Municipal election in Ontario, Canada

The 2024 Mississauga mayoral by-election was held on June 10, 2024, to elect the 7th mayor of Mississauga, Ontario, Canada, to serve the remainder of the 2022-2026 term following the resignation of mayor Bonnie Crombie. The election, held under first-past-the-post voting, was won by Carolyn Parrish, a city councillor and former member of Parliament (MP). She defeated fellow city councillors Alvin Tedjo, Dipika Damerla, Stephen Dasko, and 16 other candidates. Parrish was sworn in as mayor on June 24.

A by-election for city councillor was held in Ward 5 on the same date, with incumbent councillor Parrish choosing to resign her seat in council to run in the mayoral by-election. That race was won by Natalie Hart who was also sworn in on June 24.

== Background ==

=== Resignation of Bonnie Crombie and subsequent vacancy===

In May 2023, Crombie announced that she had formed an exploratory committee for a candidacy for the leadership of the Ontario Liberal Party. The decision was made public days after the announcement of the dissolution of Peel Region. Her campaign was registered in June.

Upon announcing her candidacy, Crombie said it would be restricted to evenings and weekends to allow her to continue as mayor of Mississauga. Councillor Carolyn Parrish publicly called for Crombie to take immediate leave, suggesting that her remaining in the position would hurt city-province relations. Councillor Stephen Dasko expressed concerns about collaboration with the province.
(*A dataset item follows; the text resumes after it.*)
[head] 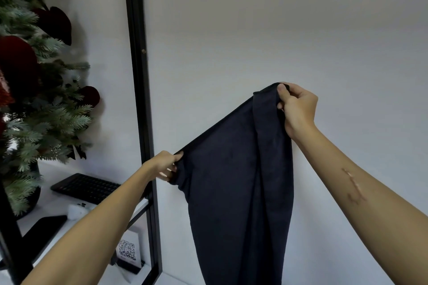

=== By-election process ===

In June 2023, Councillor Alvin Tedjo spoke against the concept of an appointed mayor serving the remainder of the term if Crombie won. Mississauga was given strong mayor powers after the statement, a change that legislatively requires a by-election in this situation.

Councillor Joe Horneck looked to ban candidates for mayor from holding the rotating position of acting mayor. The change was requested at the December 13 meeting of council. Mississauga News noted that John Kovac was acting mayor for December and January, and had not ruled out a run for mayor, and that announced candidate Carolyn Parrish was scheduled for February and March. Parrish agreed to the change. Councillor Matt Mahoney requested the concept be referred to the city's governance committee, who will meet January 29. Acting mayors cannot use that title if they endorse a candidate.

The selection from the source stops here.